Sterile Neutrinos and Light Dark Matter Save Each Other
Chiu Man Ho, Robert J. Scherrer
TL;DR
The paper presents a mechanism by which MeV-scale dark matter with $p$-wave annihilation, preferentially coupling to electrons/photons, heats the photon–baryon plasma after neutrino decoupling and lowers the $N_{eff}$ inferred from BBN and the CMB. This reduction enables the cosmological accommodation of two eV sterile neutrinos even if Planck measures $N_{eff}$ near the standard value $3.046$, and it weakens upper bounds on the sum of neutrino masses.
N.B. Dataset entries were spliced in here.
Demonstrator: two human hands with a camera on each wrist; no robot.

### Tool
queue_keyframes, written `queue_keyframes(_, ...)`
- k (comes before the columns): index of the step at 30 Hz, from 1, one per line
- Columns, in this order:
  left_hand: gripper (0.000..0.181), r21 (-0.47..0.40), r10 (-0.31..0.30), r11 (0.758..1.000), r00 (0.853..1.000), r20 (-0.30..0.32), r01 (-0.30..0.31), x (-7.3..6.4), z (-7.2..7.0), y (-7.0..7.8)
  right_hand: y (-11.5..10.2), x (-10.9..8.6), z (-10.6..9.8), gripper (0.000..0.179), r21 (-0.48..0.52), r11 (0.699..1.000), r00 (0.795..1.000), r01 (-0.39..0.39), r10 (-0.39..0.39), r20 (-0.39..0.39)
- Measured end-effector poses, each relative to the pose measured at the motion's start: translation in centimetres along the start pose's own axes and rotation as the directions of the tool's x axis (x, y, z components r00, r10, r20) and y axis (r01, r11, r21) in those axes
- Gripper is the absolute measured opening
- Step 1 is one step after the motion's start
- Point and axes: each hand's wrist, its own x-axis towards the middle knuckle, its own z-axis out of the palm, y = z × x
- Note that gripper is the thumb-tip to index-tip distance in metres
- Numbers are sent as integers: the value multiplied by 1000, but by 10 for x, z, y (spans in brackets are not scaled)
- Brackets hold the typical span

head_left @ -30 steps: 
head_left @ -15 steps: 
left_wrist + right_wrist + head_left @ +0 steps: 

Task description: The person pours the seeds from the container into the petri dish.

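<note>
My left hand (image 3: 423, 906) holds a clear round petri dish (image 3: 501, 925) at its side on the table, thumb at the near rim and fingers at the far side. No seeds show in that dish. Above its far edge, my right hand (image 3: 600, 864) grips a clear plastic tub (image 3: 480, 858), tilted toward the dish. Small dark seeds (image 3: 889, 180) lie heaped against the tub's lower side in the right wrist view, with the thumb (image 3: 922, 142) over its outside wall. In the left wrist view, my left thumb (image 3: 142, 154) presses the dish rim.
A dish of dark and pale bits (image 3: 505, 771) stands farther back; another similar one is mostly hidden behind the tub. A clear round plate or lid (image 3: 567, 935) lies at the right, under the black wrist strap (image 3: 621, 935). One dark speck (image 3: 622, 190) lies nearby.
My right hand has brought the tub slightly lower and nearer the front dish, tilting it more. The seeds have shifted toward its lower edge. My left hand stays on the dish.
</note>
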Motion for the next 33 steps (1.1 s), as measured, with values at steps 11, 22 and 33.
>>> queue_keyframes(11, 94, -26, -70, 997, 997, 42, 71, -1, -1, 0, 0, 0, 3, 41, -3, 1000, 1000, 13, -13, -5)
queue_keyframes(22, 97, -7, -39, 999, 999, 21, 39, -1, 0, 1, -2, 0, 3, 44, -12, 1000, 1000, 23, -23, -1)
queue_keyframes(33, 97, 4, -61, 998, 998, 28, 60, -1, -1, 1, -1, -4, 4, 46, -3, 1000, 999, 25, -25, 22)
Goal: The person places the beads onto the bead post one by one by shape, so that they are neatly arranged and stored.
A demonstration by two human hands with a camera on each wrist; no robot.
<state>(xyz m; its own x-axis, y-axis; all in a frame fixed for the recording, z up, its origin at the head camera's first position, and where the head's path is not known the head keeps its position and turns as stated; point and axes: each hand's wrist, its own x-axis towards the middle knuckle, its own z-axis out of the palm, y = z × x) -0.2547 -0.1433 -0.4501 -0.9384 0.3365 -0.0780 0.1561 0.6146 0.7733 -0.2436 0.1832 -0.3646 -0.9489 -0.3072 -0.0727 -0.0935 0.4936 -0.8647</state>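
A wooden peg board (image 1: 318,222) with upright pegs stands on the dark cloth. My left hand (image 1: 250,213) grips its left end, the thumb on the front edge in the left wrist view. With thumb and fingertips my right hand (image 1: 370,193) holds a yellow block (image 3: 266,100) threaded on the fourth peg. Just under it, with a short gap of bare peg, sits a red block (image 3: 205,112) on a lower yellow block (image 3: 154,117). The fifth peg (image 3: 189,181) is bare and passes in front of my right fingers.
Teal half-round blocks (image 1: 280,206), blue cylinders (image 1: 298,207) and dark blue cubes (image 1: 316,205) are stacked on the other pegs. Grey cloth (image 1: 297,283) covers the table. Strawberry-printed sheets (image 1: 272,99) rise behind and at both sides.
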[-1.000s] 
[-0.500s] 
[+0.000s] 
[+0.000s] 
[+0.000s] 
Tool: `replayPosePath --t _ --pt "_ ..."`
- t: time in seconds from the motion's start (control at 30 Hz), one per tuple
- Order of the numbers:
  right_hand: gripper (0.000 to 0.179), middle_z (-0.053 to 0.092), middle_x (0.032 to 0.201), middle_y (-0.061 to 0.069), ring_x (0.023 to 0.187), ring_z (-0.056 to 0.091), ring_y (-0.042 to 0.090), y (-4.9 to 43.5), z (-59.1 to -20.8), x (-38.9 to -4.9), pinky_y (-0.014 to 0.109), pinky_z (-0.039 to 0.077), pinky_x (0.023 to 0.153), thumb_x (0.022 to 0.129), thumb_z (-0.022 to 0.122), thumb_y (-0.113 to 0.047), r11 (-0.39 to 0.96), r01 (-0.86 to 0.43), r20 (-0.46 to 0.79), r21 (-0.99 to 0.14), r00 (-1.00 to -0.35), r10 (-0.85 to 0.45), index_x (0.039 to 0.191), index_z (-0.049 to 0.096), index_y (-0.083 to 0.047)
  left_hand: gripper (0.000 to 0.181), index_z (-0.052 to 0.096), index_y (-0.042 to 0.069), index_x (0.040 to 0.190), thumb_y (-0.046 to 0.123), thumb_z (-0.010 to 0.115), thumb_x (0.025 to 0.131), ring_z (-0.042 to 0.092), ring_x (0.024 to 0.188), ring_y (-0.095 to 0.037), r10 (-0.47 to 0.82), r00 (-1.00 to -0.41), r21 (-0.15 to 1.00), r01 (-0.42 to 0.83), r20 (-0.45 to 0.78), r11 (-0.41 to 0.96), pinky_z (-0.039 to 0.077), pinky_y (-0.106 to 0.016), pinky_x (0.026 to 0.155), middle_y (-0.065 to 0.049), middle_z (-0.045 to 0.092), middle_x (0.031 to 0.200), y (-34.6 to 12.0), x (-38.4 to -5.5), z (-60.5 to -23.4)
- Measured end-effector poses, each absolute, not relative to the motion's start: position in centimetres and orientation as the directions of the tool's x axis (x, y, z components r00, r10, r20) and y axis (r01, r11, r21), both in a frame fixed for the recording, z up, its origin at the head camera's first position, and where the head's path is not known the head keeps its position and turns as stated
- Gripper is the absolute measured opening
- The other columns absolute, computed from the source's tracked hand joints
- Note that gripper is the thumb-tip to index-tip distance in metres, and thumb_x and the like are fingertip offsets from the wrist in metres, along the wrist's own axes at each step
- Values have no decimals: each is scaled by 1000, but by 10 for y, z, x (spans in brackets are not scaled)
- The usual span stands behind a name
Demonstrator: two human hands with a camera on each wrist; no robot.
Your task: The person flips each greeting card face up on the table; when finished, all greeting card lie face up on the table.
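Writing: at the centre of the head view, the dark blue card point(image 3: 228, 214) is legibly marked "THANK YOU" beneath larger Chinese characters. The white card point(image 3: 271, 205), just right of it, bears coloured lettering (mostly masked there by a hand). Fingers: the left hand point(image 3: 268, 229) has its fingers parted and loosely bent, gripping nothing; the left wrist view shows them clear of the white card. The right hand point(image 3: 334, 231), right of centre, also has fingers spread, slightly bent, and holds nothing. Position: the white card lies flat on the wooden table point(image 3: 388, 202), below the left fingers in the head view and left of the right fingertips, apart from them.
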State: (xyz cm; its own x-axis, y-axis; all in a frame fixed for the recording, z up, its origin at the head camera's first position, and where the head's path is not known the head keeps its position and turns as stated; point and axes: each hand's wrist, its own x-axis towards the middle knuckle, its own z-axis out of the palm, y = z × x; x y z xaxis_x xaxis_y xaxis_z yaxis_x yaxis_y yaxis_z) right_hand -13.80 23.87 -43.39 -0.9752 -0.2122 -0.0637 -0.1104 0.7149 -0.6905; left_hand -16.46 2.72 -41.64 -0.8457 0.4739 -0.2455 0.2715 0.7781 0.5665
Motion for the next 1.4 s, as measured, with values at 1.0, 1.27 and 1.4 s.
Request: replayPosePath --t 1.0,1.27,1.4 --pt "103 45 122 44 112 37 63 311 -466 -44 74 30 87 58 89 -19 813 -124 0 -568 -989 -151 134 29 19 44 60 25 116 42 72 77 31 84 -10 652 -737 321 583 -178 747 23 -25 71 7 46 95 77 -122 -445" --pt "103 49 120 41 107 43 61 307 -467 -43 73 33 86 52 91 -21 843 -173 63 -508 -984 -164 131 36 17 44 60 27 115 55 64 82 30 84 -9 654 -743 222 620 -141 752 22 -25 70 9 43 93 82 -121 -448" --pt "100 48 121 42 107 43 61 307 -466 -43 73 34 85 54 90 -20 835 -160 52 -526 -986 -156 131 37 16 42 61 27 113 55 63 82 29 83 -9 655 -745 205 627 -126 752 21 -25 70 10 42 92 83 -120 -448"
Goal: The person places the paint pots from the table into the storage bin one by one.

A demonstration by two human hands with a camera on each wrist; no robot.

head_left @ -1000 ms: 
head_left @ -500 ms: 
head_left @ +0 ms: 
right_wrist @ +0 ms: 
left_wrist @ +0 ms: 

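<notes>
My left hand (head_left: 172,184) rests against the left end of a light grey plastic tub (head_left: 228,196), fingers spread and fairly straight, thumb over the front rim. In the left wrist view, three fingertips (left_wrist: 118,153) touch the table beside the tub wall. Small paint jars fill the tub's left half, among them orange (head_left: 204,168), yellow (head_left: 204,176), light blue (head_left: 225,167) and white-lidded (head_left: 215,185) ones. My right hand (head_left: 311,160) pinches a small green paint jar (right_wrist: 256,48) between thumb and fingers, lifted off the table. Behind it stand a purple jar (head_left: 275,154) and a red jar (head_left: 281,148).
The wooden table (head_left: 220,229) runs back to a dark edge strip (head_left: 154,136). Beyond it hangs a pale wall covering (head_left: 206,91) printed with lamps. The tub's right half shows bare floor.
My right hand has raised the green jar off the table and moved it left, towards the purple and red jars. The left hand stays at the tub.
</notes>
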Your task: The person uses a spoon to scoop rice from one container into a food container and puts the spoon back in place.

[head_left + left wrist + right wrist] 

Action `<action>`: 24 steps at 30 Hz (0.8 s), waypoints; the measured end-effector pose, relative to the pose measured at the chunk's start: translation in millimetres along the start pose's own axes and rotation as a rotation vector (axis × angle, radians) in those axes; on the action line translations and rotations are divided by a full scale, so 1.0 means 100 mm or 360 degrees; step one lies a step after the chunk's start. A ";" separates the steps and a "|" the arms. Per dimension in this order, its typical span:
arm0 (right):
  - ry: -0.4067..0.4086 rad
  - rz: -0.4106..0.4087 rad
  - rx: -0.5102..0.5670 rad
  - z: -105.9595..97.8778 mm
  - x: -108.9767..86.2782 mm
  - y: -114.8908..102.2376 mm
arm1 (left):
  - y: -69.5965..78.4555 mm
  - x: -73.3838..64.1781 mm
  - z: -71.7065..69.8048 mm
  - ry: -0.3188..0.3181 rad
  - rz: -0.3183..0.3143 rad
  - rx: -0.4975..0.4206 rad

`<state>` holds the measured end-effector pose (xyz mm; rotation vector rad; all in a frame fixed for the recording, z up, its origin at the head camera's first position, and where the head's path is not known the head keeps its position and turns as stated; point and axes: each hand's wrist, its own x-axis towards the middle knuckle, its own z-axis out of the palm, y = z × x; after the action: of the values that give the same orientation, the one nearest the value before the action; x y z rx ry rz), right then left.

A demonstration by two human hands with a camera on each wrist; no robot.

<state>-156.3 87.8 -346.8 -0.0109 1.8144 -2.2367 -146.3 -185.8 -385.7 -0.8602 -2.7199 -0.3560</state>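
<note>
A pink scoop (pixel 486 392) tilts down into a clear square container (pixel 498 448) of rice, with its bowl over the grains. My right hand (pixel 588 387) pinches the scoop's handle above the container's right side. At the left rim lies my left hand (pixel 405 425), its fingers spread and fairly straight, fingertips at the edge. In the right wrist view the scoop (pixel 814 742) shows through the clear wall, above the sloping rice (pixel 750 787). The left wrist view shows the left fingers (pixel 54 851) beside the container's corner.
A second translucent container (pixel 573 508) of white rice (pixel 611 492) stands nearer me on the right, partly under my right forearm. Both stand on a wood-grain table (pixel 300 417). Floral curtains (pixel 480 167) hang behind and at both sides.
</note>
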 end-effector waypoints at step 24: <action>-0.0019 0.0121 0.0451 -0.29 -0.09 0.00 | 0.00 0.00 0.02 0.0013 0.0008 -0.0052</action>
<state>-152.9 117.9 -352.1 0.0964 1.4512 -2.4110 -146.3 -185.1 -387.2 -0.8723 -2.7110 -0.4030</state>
The authors identify viable dark matter candidates with electric dipole or anapole moments that realize this mechanism, and they discuss connections to the 511 keV gamma-ray line observed by INTEGRAL. The framework links sterile neutrino phenomenology with light dark matter and predicts observable differences in the early-universe neutrino sector that could be tested with future cosmological data.
Abstract
Short baseline neutrino experiments such as LSND and MiniBooNE seem to suggest the existence of light sterile neutrinos. Meanwhile, current cosmic microwave background (CMB) and big bang nucleosynthesis (BBN) measurements place an upper bound on the effective number of light neutrinos, $N_{eff}$ and the PLANCK satellite will measure $N_{eff}$ to a much higher accuracy and further constrain the number of sterile neutrinos allowed. We demonstrate that if an MeV dark matter particle couples more strongly to electrons and/or photons than to neutrinos, then p-wave annihilation after neutrino decoupling can reduce the value of $N_{eff}$ inferred from BBN and PLANCK. This mechanism can accommodate two eV sterile neutrinos even if PLANCK observes $N_{eff}$ as low as the standard model theoretical value of 3.046, and a large neutrino asymmetry is not needed to obtain the correct primordial element abundances. The dark matter annihilation also weakens the cosmological upper bounds on the neutrino masses, and we derive a relationship between the change in these bounds and the corresponding change in $N_{eff}$. Dark matter with an electric dipole moment or anapole moment is a natural candidate that exhibits the desired properties for this mechanism. Coincidentally, a dark matter particle with these properties and lighter than 3 MeV is precisely one that can explain the 511 keV gamma-ray line observed by INTEGRAL. We show that the addition of two eV sterile neutrinos allows this kind of dark matter to be lighter than 3 MeV, which is otherwise ruled out by the CMB bound on $N_{eff}$ if only active neutrinos are considered.